Problem description => Find the line holding "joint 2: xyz" in the entries below. Give it again exactly, along with every line after it up to and including the line holding "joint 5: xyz".

Data entries =>

☆ ☆ ☆ ☆

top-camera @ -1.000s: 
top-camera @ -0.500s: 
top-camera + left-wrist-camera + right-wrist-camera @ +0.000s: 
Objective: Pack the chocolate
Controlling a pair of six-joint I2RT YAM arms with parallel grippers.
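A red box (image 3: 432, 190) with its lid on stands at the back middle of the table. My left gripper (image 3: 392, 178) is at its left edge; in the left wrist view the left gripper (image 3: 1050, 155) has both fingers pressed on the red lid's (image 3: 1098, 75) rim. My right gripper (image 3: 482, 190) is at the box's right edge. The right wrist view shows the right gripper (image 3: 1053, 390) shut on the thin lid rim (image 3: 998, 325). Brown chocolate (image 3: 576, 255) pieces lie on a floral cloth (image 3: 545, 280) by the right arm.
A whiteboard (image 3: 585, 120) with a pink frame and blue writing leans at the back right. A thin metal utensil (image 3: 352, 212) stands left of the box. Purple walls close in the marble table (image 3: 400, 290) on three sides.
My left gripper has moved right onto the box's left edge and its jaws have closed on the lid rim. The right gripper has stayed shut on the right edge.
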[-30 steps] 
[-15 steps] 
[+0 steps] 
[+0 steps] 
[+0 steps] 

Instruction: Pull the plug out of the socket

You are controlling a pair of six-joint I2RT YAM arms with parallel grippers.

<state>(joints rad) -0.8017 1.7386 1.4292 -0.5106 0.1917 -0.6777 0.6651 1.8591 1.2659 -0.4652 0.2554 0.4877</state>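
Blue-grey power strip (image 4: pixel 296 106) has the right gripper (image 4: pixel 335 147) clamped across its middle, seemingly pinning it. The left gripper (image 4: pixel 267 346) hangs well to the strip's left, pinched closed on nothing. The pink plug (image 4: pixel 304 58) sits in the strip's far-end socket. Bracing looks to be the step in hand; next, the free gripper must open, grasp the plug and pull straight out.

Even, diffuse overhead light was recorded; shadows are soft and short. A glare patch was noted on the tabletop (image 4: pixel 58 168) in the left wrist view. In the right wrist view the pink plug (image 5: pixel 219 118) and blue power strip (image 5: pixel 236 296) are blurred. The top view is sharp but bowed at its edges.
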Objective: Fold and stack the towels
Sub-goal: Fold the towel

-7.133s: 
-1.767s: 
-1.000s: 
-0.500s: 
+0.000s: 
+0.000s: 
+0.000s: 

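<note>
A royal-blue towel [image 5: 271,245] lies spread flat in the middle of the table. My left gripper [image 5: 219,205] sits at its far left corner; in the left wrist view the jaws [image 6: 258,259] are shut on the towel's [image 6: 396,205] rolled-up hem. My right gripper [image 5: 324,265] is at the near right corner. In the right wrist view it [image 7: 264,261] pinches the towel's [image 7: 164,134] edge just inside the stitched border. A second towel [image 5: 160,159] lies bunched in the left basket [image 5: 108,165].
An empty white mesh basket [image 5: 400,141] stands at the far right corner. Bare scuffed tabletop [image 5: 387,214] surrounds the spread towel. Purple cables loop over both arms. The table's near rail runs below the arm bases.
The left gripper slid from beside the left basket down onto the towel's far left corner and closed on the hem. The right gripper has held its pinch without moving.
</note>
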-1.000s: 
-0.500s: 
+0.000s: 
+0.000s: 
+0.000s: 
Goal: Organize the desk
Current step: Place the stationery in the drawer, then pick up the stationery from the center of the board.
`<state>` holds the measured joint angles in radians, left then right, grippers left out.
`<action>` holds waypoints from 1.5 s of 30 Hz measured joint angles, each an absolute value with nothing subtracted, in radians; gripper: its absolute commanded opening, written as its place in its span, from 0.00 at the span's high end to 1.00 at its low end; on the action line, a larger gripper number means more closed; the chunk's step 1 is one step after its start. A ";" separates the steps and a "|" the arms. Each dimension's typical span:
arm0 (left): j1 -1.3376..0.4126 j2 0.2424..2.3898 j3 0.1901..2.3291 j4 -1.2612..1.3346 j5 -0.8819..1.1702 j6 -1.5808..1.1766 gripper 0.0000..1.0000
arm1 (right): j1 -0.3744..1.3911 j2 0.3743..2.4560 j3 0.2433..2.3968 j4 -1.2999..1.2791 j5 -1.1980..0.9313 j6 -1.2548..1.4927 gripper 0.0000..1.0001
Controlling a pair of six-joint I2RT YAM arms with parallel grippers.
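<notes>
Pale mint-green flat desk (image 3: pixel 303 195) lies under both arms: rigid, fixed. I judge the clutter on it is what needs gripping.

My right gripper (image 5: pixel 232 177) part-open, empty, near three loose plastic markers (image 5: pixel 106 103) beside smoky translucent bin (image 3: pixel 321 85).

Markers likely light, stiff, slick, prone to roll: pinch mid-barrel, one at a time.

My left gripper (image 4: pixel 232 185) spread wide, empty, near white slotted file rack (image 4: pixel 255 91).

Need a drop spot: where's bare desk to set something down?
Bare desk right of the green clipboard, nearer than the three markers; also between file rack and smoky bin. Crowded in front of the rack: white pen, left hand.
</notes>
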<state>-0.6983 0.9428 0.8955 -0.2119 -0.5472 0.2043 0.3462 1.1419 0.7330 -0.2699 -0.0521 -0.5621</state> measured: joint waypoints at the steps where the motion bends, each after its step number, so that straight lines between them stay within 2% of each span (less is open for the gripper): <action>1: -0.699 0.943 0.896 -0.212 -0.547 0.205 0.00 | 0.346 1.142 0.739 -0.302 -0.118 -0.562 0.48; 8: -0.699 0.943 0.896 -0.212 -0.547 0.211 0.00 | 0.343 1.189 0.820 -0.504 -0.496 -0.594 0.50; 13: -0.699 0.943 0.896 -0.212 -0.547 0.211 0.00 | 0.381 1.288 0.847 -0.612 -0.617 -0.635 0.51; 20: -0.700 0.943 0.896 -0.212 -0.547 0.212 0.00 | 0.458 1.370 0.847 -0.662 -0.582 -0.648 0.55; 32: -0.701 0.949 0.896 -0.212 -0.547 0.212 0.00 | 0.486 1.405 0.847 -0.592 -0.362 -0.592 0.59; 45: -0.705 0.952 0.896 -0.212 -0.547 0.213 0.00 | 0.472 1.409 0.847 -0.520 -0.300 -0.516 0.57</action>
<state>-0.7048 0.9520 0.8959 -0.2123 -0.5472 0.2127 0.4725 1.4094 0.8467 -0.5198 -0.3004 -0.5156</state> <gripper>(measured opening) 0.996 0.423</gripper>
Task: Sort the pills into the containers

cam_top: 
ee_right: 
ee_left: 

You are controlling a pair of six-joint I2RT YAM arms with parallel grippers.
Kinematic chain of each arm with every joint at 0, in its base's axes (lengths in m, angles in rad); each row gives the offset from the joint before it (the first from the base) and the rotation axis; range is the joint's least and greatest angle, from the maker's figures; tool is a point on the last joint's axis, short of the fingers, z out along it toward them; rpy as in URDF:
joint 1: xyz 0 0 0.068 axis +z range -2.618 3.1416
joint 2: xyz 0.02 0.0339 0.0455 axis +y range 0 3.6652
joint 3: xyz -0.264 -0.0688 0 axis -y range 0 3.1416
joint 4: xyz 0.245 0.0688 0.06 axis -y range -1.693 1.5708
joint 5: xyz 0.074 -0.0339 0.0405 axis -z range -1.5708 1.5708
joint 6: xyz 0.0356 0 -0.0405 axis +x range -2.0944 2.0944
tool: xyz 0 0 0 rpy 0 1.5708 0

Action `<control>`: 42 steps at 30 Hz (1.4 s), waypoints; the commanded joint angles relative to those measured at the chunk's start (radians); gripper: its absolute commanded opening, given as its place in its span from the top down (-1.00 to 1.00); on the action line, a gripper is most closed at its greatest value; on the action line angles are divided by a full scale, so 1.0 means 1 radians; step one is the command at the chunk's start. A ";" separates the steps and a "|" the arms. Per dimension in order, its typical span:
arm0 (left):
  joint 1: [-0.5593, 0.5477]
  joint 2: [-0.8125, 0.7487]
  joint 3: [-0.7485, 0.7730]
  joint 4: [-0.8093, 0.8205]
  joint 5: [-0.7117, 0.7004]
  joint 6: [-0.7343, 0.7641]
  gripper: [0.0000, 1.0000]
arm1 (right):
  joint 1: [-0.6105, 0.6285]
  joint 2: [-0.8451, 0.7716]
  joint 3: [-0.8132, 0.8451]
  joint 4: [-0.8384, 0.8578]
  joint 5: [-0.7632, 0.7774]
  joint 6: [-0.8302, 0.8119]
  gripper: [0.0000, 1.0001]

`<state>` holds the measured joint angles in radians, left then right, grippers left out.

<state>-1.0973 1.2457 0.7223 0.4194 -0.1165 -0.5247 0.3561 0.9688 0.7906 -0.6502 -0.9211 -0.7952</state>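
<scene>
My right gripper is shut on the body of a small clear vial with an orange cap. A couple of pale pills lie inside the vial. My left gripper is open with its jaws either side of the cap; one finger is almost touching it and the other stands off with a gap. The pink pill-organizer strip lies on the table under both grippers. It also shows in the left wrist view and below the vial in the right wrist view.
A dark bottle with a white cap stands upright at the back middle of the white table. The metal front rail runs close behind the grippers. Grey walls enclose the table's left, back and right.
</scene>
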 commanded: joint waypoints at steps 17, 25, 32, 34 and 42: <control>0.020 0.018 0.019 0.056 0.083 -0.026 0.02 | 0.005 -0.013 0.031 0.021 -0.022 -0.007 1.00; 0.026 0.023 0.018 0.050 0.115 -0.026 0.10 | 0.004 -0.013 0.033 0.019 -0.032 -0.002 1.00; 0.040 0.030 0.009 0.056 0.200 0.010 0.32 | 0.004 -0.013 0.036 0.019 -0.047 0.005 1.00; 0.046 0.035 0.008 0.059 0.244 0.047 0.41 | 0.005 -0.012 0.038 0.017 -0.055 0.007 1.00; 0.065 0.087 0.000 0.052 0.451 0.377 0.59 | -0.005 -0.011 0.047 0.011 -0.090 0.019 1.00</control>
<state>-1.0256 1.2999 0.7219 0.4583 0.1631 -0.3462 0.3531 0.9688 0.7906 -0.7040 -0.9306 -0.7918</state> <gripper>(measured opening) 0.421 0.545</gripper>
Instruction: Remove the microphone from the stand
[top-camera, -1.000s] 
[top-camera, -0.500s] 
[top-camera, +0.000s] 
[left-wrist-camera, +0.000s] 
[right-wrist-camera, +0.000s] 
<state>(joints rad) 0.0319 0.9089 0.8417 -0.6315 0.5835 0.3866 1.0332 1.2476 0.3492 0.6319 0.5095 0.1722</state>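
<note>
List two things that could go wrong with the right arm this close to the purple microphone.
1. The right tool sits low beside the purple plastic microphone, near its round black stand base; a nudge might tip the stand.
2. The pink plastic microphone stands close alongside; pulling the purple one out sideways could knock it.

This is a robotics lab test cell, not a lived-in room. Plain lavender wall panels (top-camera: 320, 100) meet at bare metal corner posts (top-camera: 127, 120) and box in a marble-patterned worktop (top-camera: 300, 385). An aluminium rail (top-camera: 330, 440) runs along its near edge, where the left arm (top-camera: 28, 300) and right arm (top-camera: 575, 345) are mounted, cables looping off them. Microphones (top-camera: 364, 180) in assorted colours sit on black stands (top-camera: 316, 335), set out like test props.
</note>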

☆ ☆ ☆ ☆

Response to the exercise =>
joint 2: xyz 0.02 0.0339 0.0455 axis +y range 0 3.6652
joint 3: xyz -0.264 -0.0688 0 axis -y range 0 3.1416
joint 4: xyz 0.245 0.0688 0.06 axis -y range -1.693 1.5708
joint 5: xyz 0.074 -0.0339 0.0405 axis -z range -1.5708 1.5708

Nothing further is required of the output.